Lilly 'disappointed' with CMS beta-amyloid PET decision

Once again, drug developer Eli Lilly is expressing disappointment with a regulatory decision related to its Amyvid PET radiopharmaceutical for the detection of Alzheimer's disease.

The U.S. Centers for Medicare and Medicaid Services (CMS) on September 27 issued a final decision on reimbursement for beta-amyloid imaging agents such as Amyvid (florbetapir F-18).
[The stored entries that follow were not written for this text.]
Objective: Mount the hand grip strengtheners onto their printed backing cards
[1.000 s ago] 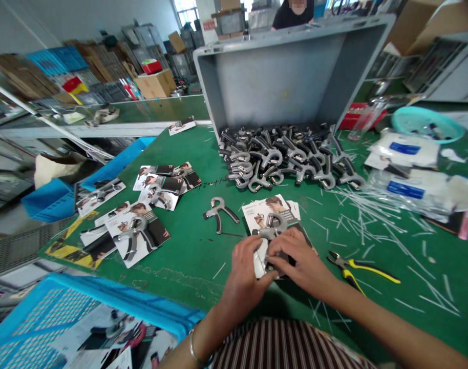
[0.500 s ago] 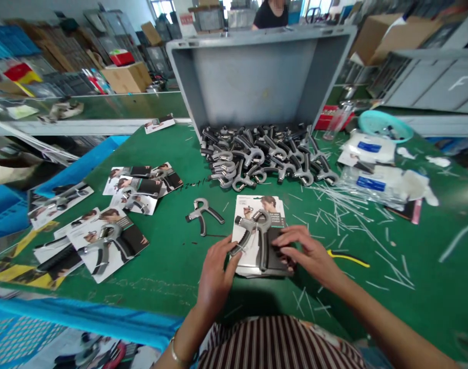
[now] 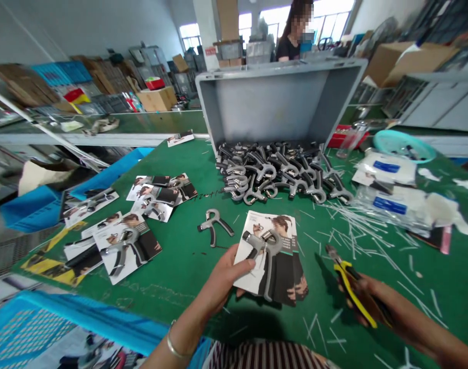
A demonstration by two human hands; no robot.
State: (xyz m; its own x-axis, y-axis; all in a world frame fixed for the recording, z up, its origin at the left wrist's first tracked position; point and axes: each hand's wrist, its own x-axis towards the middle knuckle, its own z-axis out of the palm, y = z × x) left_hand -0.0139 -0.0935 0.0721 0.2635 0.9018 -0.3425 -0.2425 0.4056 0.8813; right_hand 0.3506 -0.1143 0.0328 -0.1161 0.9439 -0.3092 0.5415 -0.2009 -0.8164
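Note:
My left hand grips the left edge of printed cards, thumb on top. A grey-and-black hand grip strengthener lies on the uppermost card, and at least one more card shows beneath it. In my right hand are yellow-and-black wire cutters, held above the table with their jaws pointing up and left. A loose hand grip strengthener rests on the table left of the cards.
A grey crate lies tipped on its side, with many grip strengtheners spilling out. Carded grips lie at left. Cut white ties litter the green table. A blue basket stands near left; a person is behind.
My right hand has left the cards and picked up the wire cutters from the table. My left hand now grips the cards, which have fanned out slightly. The camera view has tilted up.

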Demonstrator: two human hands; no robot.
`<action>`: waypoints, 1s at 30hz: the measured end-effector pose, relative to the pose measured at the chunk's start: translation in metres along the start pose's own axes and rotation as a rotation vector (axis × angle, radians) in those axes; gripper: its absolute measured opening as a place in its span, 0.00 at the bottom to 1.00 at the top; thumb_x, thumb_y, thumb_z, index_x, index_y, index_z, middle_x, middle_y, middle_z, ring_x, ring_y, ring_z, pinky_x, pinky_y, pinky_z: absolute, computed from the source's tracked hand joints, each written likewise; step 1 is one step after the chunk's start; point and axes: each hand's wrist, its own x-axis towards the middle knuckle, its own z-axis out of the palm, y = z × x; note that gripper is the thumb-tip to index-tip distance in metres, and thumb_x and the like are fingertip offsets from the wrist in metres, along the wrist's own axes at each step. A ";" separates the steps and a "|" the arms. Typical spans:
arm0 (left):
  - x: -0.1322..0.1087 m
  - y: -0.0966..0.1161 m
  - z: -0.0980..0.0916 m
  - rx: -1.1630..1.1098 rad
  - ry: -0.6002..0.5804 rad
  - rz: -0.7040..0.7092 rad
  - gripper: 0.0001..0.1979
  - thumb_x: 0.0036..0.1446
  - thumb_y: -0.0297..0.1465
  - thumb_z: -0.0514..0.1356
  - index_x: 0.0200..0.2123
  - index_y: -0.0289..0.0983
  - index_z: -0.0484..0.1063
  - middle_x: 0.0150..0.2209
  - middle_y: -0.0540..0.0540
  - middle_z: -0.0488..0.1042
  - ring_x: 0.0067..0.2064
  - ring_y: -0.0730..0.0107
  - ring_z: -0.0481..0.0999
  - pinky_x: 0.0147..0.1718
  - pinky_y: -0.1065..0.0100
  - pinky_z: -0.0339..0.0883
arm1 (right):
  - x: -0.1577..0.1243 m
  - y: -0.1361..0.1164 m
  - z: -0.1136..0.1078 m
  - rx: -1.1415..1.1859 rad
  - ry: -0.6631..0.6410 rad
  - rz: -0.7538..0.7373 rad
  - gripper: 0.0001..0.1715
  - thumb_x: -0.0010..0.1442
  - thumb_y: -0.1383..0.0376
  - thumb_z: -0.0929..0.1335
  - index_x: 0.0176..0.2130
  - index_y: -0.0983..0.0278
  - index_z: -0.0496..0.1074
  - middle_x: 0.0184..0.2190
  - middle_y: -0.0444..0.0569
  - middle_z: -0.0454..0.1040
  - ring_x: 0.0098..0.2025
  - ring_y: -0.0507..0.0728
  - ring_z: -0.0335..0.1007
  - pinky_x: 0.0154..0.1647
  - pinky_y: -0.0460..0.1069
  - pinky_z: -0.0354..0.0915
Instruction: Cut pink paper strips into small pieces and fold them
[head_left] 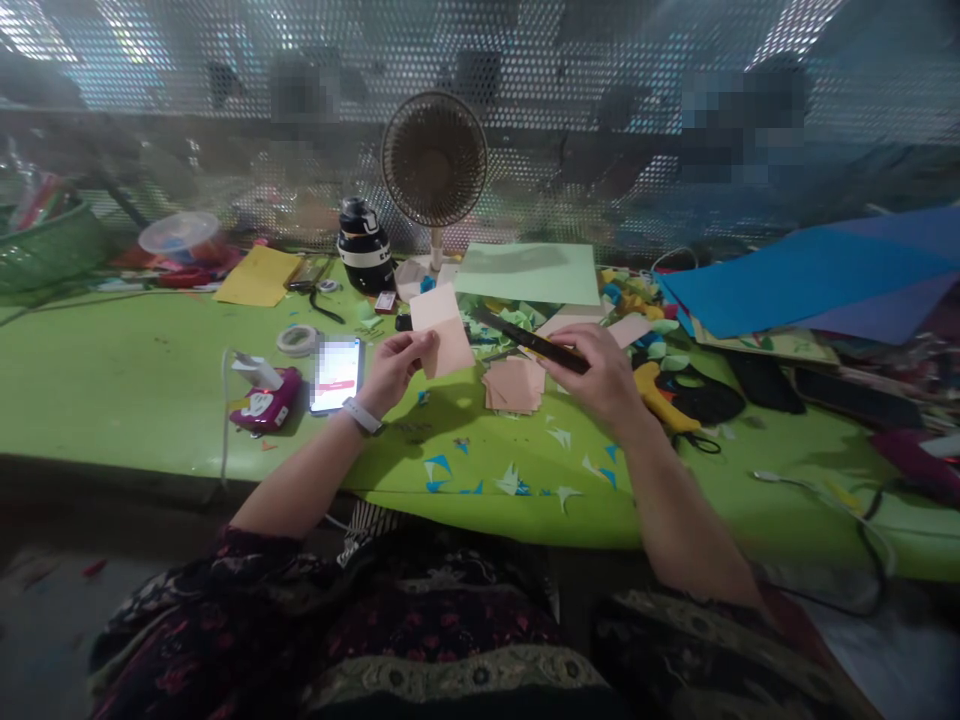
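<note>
I see two bare hands at work over one green table (127, 360). The left hand (401, 362) has its thumb and fingers pinched on the lower left edge of a pale pink paper (448, 345), held up in front of the fan's base; a line runs across it, and I cannot tell whether it is one folded piece or two overlapping. The right hand (604, 378) has its fingers wrapped around one long black tool (551, 350), which points leftward toward that paper, apart from it; I cannot make out what kind of tool it is.

Between the hands lies one small pile of pink pieces (514, 388), too closely overlapped to count. Nearer the person are several blue and pale green scraps (510, 480).

Left of the left hand I count one lit phone (337, 385), one roll of tape (298, 341), one purple box (276, 408) and one yellow sheet (259, 276). Behind stand one fan (435, 160) and one black bottle (365, 262), with one big pale green sheet (529, 272) to their right. Beyond the right hand sits one yellow-handled thing (667, 400), and further right, large blue paper (780, 280).
</note>
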 end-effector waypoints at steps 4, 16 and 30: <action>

Instead of agreeing to pay for all PET scans for dementia or neurodegenerative disease, CMS said it would pay for one PET beta-amyloid scan to exclude Alzheimer's disease through the agency's coverage with evidence determination (CED) regulatory framework.

Eli Lilly said it believes the decision is "contrary to expert opinion" and clinical use guidelines, and that it contradicts the stated goals of the Obama administration's National Alzheimer's Project Act, which is designed to foster the development of new and innovative ways to diagnose and treat Alzheimer's disease.

The CED framework will not provide adequate patient access to beta-amyloid scans, said Eric Dozier, senior director of the Alzheimer's business division, in the statement. The firm "will be evaluating all available options to ensure patients and physicians can gain access" to the technology.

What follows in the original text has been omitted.